▶ **Your task**
Word for word, retype the first line of the records and every following line through the one containing "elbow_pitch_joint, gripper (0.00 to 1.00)".

▶ **Recorded information**
────────────────────────────────────────

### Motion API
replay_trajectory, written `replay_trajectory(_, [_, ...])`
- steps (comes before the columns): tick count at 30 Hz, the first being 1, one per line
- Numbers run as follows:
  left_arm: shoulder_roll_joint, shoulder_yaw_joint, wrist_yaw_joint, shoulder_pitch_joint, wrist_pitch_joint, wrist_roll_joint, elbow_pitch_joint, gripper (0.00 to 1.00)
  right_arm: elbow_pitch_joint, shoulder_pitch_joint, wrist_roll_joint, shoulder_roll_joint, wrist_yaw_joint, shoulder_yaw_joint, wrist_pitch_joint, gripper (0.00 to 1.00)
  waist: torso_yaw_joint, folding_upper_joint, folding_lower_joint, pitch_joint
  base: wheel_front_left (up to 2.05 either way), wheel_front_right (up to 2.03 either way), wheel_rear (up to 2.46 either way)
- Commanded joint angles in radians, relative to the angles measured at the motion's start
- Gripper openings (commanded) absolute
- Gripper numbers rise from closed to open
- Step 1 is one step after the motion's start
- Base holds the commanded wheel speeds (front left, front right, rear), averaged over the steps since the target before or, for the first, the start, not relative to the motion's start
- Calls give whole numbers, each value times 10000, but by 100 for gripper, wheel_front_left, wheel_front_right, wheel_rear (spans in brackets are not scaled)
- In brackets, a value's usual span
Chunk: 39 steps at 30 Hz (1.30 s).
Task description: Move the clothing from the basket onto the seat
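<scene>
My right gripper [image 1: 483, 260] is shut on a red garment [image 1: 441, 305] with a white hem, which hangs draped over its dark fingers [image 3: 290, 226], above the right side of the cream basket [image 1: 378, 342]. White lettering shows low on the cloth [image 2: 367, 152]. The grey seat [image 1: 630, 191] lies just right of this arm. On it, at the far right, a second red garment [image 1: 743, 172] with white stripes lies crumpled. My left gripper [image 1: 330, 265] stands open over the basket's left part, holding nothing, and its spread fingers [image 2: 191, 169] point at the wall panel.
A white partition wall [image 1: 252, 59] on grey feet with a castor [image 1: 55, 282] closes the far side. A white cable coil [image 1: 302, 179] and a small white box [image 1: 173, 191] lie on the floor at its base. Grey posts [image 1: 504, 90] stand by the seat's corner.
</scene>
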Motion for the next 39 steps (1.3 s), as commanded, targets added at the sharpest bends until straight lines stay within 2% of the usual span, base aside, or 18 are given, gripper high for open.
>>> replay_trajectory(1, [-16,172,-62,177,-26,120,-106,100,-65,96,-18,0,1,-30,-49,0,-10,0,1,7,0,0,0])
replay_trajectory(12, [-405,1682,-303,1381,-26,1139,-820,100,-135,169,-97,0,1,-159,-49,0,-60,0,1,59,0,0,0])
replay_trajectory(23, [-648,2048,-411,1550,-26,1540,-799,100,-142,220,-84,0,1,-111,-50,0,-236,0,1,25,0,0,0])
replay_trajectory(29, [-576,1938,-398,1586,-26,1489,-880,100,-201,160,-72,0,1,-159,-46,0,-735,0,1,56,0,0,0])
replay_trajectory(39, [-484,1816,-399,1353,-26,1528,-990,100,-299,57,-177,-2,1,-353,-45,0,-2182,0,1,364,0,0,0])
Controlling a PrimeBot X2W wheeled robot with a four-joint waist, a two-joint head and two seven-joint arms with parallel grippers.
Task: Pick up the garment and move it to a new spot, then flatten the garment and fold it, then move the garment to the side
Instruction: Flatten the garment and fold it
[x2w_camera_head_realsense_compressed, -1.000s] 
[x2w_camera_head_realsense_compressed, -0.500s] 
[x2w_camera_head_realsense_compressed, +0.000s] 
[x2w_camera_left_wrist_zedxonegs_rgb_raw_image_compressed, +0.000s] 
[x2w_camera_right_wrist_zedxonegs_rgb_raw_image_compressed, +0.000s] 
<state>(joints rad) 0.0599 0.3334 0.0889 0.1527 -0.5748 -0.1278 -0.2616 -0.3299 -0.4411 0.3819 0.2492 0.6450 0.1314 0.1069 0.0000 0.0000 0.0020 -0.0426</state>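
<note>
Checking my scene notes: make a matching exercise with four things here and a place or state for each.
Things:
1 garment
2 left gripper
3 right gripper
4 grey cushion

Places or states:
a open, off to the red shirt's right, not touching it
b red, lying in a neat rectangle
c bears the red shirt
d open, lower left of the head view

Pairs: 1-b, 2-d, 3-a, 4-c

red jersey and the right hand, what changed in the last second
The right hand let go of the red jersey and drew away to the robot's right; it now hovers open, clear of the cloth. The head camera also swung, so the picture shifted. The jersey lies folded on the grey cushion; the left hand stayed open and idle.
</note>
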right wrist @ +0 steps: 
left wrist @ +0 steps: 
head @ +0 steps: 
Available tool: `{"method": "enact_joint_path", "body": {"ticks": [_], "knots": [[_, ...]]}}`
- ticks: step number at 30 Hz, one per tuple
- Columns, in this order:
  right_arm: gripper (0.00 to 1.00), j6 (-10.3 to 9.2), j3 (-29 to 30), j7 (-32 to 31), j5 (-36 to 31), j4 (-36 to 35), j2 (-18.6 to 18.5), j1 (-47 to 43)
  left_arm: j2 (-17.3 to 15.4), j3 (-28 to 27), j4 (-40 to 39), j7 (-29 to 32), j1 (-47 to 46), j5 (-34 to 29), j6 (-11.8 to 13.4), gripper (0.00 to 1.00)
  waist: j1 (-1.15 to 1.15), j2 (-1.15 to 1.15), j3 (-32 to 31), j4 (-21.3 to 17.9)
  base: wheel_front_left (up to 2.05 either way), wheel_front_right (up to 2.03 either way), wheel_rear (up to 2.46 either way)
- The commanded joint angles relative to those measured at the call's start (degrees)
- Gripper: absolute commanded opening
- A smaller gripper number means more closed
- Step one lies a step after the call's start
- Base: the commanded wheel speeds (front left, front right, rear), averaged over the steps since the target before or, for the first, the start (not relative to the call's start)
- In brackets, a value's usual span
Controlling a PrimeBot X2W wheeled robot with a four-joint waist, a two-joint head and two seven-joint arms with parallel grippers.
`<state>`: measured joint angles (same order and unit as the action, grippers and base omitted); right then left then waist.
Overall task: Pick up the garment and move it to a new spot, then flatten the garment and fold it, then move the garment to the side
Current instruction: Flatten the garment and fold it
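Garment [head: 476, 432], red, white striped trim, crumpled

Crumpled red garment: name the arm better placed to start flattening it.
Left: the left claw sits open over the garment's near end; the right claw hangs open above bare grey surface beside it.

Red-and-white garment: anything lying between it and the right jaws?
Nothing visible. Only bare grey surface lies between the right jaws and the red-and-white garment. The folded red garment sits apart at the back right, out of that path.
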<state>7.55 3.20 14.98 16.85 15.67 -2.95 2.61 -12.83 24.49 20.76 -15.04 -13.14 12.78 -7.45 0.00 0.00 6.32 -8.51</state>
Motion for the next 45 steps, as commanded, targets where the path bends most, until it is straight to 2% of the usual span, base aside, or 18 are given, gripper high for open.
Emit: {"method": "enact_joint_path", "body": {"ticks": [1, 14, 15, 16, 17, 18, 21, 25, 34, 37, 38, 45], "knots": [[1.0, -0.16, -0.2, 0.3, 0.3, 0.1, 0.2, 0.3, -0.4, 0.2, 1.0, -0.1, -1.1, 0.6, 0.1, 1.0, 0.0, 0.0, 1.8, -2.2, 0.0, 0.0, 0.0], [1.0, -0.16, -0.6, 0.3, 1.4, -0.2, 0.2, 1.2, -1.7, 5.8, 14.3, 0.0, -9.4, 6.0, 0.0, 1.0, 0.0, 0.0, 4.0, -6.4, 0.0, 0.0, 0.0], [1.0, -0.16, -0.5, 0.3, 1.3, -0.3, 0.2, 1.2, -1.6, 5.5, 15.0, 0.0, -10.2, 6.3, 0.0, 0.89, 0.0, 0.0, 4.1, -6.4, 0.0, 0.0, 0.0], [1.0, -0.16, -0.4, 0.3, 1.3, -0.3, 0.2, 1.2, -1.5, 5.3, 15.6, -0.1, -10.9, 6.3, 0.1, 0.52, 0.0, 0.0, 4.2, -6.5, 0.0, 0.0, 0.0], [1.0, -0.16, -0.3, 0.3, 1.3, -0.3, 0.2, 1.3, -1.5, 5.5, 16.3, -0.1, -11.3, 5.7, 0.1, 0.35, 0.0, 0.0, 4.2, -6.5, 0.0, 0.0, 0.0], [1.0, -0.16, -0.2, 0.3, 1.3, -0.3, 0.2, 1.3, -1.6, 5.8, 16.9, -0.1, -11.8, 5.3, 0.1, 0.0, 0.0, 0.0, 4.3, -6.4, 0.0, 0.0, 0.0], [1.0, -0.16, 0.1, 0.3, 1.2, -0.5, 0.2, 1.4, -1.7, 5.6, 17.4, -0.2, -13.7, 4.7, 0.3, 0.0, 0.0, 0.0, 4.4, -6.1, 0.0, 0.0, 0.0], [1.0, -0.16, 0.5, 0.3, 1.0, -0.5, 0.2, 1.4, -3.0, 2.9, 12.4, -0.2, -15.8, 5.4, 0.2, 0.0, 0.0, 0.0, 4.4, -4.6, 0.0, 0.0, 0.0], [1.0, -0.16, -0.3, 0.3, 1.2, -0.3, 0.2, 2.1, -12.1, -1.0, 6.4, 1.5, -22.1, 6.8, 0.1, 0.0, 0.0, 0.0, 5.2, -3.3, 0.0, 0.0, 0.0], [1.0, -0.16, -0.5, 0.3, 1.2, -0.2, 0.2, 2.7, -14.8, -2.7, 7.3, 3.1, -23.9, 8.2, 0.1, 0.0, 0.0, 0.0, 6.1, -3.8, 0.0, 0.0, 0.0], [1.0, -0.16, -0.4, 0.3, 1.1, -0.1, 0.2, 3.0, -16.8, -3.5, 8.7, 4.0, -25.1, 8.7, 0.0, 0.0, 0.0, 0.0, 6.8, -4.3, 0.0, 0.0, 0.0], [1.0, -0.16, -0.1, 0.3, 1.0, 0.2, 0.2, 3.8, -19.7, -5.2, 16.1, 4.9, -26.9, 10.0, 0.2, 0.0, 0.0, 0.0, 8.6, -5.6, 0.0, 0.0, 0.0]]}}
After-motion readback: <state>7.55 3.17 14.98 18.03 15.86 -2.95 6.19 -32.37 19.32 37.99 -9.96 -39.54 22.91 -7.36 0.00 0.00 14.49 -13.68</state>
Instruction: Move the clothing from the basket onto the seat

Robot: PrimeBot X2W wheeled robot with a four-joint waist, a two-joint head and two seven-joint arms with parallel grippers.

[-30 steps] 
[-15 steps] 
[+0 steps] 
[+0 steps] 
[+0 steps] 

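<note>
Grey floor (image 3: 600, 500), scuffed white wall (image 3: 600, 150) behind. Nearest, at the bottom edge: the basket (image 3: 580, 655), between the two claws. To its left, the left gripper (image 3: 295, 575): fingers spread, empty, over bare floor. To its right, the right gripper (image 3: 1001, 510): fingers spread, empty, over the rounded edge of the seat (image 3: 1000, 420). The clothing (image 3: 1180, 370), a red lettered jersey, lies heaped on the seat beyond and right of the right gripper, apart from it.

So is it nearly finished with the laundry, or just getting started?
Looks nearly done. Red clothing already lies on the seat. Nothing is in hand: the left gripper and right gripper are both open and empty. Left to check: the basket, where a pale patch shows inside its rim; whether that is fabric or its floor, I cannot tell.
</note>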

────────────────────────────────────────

▶ **Solution below**
### Motion API
replay_trajectory, written `replay_trajectory(_, [_, ...])`
- steps (comes before the columns): tick count at 30 Hz, the first being 1, one per line
- Numbers run as follows:
  left_arm: shoulder_roll_joint, shoulder_yaw_joint, wrist_yaw_joint, shoulder_pitch_joint, wrist_pitch_joint, wrist_roll_joint, elbow_pitch_joint, gripper (0.00 to 1.00)

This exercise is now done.